第46章 情深不寿(六) (第1/2页)
一米八几的大老爷们哭的跟个孩子似得。
当年,潘东追求言胭的光荣事迹,要是能发表在专栏上,估计十几万字都写不完。
后来潘东参加完婚礼回来后,两人曾见过一次面。
潘东瘦了不少,也刮了常年留的那一圈青胡茬子,跟他勾肩搭背笑的没心没肺,说言胭嫁的多好多好,那男人多有钱长的多好看,说一定比跟他更能幸福。
那释然的样子似乎像是都放下了,还说他终于可以了却心结寻找第二春了,可是今日一见,却不见得。
也是,对一个人的感情哪能说放就放呢?
肖厉川忽然就觉得胸口有些闷,扯了扯衣领,解开了两颗扣子。
从兜里摸出盒烟来,抽出一根烟点燃,夜风将白色的烟雾吹得四散而去,将他的轮廓模糊了又清晰,转而再模糊。

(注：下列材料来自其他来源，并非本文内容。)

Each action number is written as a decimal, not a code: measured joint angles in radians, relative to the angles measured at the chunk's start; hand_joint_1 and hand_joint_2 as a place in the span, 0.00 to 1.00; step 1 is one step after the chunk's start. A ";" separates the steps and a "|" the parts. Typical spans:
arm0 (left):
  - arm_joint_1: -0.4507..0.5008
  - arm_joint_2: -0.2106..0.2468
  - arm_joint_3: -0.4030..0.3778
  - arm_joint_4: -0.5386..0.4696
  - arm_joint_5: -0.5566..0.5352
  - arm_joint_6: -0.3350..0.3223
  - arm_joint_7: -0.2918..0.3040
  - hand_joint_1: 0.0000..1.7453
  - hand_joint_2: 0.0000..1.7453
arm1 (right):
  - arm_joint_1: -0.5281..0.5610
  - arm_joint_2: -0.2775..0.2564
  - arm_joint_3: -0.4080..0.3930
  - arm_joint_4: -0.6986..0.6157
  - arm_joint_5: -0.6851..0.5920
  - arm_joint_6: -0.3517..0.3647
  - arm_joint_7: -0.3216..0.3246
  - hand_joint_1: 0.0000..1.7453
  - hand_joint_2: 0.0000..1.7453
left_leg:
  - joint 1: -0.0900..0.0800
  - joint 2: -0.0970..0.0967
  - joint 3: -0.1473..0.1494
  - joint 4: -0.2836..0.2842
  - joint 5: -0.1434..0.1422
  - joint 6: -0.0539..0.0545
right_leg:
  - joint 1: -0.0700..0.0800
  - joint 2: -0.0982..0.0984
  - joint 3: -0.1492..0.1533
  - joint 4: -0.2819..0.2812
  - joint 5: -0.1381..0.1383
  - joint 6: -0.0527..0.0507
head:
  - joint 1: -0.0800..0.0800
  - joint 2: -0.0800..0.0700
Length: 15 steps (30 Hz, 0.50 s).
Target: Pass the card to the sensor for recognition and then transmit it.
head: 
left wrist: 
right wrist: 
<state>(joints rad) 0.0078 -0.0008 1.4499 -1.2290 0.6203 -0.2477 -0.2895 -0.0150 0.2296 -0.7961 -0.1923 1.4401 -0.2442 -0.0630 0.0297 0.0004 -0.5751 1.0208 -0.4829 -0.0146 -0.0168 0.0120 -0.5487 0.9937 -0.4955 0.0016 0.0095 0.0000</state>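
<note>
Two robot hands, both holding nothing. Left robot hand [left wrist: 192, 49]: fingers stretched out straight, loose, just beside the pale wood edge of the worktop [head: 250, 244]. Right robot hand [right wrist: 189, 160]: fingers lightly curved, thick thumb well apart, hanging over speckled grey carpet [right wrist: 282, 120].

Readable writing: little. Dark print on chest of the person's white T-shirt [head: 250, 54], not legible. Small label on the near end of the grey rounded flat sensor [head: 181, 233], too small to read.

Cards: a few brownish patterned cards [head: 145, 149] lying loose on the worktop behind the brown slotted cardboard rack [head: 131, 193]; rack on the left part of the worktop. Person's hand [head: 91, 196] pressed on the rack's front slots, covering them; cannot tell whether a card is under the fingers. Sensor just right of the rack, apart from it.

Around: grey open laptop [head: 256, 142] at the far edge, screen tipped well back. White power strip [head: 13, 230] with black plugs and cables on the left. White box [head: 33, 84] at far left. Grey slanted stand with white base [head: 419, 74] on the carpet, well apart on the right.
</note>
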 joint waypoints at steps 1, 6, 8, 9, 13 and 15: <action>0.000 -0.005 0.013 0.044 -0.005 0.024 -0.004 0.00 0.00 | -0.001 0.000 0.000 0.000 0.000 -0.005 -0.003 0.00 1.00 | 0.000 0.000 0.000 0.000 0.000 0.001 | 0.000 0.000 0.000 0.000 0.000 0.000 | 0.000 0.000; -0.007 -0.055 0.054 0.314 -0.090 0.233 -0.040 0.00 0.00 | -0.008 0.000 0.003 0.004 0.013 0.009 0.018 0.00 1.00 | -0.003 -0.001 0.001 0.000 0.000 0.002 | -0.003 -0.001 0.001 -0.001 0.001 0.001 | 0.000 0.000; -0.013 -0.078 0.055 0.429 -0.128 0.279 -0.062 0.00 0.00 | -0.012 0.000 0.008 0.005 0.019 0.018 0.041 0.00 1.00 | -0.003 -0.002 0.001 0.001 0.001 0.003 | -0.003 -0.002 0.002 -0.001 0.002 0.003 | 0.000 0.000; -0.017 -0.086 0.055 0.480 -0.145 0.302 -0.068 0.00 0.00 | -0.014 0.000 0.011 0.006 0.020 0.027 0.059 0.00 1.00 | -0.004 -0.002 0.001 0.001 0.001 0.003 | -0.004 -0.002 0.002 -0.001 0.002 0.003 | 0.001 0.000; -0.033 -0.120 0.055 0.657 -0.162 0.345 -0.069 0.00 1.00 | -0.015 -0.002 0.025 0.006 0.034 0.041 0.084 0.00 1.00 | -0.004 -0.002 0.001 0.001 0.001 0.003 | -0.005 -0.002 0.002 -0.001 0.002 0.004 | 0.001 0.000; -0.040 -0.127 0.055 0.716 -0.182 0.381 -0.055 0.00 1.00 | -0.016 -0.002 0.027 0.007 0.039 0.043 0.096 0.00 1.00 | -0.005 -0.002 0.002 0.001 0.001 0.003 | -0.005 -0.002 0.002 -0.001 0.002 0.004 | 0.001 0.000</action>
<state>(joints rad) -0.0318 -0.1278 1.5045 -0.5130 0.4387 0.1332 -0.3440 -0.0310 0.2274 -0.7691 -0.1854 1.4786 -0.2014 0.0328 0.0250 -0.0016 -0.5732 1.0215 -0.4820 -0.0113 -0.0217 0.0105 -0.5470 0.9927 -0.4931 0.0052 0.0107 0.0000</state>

等一支烟抽尽之后,将烟蒂摁灭丢进垃圾桶,抬手看了一眼时间。
然后转身,走去路边,抬手拦了辆出租车,报了医院的名字。
女人就躺在病床上,闭着眼睛,长长的睫毛像是熄了风的扇子一样安静的伏着。
肖厉川拖了把椅子,坐在了病床边上。
他看着她的睡颜,脑海中慢慢的浮现出第一次见她的场景。
还记得那天他赢了那场辩论赛。
下场的时候,姜琴瑟来台子下看他。
那个时候,许成言就跟在姜琴瑟的身后,穿了一身特别素净的衣服,耳侧的头发掖在耳朵后面,露出干净漂亮的耳朵和侧脸,一双眼睛透而明亮。